| Required work |
Find the lines below that contain the word "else" and count them. Only the number should be given.

| Data provided |
········

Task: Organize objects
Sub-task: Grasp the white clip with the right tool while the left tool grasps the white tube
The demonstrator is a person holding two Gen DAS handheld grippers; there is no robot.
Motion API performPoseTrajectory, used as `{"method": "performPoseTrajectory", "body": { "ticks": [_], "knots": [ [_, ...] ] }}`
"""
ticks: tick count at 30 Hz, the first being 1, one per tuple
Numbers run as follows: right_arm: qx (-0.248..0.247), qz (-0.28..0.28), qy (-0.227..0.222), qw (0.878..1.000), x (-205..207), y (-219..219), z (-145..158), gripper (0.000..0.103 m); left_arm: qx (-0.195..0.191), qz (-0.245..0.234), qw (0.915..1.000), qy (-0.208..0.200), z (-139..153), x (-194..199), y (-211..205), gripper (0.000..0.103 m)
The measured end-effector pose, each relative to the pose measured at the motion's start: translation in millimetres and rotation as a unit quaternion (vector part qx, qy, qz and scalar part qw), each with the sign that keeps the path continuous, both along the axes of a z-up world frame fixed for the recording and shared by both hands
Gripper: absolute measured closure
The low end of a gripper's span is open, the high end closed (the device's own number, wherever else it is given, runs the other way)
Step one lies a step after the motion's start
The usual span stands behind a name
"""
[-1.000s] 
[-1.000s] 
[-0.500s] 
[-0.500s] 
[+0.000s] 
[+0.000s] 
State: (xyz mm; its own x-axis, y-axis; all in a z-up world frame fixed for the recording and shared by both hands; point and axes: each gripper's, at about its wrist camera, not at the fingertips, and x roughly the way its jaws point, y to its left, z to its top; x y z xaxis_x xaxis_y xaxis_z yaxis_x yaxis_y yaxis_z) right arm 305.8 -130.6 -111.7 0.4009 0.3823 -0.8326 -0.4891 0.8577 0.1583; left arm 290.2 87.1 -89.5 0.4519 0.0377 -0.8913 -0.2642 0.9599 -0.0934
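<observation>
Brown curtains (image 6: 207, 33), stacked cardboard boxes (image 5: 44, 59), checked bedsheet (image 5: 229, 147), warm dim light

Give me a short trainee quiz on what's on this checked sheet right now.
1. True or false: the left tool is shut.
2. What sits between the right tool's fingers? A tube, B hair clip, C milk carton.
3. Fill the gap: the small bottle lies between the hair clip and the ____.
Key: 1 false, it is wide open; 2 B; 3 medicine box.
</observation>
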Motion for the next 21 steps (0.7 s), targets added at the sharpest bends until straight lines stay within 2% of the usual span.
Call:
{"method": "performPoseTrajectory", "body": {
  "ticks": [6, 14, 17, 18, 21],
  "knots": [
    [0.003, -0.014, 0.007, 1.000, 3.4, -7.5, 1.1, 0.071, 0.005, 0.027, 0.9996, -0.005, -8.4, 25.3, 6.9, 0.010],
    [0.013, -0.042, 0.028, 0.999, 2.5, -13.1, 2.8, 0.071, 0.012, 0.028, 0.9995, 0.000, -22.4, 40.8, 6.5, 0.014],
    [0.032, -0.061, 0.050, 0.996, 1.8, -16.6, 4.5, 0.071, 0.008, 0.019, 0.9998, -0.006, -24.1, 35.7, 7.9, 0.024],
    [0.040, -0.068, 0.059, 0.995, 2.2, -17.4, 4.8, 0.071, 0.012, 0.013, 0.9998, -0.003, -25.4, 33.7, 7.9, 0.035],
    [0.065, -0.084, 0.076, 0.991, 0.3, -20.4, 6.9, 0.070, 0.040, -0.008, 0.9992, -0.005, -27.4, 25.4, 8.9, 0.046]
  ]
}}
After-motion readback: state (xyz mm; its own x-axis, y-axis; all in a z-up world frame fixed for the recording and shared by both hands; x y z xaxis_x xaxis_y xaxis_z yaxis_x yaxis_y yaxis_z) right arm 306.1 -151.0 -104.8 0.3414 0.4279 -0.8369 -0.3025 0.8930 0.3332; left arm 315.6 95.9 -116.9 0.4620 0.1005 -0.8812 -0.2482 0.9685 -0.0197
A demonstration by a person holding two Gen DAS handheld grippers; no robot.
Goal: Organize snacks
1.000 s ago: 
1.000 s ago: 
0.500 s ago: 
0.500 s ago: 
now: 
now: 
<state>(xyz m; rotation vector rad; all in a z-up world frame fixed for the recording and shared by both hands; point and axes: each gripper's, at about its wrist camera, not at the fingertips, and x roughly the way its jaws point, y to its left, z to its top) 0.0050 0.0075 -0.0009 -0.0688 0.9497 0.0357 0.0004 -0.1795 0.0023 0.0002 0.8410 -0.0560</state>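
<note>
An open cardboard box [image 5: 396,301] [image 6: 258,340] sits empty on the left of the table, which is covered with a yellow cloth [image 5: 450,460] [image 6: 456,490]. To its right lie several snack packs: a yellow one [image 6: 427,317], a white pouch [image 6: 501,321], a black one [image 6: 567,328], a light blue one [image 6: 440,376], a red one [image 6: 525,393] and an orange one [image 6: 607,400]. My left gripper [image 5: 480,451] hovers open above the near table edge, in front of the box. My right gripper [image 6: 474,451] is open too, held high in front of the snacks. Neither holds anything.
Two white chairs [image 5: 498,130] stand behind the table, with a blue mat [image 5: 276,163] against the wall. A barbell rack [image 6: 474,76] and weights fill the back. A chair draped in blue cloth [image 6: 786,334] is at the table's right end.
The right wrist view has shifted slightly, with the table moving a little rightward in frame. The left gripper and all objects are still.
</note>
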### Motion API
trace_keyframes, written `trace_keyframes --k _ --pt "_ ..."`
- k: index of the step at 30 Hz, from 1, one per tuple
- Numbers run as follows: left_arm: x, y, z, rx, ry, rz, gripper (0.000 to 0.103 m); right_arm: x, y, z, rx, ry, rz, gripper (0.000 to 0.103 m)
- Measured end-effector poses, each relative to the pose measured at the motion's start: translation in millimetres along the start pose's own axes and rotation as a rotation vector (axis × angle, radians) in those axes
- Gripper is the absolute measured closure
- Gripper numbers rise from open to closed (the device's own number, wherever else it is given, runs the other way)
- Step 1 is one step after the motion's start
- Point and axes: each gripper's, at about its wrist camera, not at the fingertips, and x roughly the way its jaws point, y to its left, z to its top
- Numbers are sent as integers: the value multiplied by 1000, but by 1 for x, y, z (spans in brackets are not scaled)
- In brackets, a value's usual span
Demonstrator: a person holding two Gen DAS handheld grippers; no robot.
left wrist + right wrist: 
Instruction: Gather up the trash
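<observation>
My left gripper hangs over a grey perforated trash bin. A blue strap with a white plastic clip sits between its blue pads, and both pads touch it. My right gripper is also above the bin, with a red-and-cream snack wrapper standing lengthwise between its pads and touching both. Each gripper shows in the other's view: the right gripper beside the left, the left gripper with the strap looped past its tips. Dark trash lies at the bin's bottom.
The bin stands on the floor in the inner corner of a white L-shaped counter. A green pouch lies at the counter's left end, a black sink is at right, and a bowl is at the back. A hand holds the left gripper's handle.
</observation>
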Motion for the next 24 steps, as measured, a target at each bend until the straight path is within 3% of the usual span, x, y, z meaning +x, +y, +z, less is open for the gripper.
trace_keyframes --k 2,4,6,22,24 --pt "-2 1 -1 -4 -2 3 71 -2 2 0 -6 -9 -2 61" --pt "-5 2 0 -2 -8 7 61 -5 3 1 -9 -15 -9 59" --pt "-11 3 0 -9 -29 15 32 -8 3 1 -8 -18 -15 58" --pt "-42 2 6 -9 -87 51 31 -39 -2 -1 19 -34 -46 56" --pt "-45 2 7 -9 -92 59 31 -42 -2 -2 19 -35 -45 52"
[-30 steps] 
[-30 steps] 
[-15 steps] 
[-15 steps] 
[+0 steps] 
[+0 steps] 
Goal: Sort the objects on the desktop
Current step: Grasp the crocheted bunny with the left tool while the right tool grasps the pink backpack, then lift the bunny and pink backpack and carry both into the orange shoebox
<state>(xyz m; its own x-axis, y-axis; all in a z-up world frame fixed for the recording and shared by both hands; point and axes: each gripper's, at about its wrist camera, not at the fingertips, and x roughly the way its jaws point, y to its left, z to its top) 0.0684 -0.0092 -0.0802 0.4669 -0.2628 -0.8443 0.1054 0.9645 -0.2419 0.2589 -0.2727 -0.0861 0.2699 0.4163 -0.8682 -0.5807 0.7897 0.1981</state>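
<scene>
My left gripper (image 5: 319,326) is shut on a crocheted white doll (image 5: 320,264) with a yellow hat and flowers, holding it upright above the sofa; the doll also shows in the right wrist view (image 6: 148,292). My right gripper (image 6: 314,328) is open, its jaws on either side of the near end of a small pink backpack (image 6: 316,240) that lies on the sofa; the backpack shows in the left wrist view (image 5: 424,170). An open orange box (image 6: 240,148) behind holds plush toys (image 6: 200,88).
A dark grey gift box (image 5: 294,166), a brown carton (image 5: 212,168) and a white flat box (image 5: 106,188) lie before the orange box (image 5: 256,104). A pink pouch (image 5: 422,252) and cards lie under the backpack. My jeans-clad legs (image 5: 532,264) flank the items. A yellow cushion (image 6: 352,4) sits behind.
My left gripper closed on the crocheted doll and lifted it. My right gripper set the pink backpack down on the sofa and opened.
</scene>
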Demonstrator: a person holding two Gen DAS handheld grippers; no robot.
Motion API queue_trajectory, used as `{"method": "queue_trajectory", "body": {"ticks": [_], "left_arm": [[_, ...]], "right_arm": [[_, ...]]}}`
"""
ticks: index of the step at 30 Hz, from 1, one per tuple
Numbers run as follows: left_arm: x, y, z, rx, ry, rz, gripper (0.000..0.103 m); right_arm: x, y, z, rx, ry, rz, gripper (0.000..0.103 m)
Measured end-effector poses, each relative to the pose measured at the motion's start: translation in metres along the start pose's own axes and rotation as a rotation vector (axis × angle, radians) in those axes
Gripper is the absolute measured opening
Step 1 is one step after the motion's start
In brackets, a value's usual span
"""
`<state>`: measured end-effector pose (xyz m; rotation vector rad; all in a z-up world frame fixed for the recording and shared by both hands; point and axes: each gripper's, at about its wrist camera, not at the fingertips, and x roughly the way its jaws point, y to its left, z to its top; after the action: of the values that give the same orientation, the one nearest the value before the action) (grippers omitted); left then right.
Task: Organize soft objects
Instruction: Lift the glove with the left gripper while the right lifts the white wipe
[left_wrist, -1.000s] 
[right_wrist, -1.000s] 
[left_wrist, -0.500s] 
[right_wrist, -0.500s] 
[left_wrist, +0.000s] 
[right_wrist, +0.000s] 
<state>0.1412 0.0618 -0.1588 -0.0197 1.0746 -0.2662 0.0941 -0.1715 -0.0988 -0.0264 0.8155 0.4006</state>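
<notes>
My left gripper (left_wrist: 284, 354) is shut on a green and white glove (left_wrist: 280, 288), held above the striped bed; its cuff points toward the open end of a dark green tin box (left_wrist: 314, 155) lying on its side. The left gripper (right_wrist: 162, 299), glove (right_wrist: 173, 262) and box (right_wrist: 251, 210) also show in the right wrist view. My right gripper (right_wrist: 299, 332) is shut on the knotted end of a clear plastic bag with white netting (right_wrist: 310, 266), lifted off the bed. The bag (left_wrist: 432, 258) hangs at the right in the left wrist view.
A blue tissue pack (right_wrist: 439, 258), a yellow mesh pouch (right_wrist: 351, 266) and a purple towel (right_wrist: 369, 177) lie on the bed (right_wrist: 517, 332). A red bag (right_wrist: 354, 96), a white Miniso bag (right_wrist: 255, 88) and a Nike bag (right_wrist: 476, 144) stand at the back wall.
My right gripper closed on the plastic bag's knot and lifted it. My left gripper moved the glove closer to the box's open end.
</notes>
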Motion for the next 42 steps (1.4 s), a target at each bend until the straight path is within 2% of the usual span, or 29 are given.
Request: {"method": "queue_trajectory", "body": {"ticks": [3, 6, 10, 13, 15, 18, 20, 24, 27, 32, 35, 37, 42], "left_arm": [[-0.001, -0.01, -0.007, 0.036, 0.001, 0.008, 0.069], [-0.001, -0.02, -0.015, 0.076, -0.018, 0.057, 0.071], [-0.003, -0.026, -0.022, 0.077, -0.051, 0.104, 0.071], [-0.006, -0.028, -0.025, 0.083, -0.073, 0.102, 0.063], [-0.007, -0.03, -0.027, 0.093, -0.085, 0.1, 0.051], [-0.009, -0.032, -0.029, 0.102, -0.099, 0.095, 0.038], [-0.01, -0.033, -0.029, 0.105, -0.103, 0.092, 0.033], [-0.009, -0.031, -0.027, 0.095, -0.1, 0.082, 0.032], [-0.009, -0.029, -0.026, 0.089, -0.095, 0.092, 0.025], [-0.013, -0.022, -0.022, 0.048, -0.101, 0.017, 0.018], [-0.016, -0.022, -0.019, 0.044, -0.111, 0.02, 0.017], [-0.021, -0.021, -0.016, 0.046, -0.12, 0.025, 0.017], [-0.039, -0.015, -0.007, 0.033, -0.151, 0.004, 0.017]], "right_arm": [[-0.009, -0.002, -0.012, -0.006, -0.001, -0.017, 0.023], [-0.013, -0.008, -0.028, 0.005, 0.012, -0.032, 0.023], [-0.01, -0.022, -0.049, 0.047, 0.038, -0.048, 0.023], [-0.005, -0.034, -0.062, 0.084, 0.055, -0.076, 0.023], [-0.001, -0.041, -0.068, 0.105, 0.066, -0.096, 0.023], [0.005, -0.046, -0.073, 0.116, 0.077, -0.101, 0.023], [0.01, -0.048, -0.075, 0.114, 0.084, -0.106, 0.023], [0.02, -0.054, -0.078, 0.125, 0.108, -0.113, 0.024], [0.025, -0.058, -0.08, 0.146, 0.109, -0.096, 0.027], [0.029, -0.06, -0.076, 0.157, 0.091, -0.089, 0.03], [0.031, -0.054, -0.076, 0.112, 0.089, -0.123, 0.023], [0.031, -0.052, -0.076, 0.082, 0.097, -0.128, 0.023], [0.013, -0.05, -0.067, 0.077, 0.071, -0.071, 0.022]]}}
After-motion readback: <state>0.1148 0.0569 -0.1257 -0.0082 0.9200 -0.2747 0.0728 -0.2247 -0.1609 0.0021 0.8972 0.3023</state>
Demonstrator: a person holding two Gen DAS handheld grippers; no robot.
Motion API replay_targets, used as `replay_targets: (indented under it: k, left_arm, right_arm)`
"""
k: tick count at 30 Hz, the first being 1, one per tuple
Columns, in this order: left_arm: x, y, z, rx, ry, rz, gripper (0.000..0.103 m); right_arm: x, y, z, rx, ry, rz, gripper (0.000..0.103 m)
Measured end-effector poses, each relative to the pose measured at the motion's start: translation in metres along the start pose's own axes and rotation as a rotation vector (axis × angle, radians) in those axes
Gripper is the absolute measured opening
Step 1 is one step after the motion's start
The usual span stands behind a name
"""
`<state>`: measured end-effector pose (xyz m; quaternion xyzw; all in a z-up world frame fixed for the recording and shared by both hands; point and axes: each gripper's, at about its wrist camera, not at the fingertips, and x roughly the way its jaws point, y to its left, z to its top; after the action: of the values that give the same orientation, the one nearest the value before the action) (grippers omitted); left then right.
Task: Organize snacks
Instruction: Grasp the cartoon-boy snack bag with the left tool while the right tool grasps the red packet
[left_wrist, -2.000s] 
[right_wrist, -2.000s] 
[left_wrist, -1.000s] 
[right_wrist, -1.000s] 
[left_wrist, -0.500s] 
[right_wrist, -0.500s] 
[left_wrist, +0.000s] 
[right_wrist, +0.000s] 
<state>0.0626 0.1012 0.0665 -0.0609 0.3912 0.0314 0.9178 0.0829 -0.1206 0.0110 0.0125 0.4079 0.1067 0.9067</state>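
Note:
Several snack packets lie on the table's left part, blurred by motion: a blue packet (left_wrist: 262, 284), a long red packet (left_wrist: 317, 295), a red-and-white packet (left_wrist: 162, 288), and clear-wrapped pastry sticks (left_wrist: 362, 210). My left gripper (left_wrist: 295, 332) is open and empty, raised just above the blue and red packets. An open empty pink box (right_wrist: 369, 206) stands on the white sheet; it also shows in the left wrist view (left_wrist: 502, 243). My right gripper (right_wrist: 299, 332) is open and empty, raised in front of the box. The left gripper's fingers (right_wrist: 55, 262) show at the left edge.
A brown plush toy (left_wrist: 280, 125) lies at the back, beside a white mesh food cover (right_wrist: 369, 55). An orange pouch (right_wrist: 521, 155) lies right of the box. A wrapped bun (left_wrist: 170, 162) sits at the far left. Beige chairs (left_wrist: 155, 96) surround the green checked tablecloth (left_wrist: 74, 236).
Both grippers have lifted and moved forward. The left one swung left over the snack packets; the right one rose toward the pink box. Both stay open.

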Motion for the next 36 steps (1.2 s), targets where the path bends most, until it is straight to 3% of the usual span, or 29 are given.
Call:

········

| Answer box |
2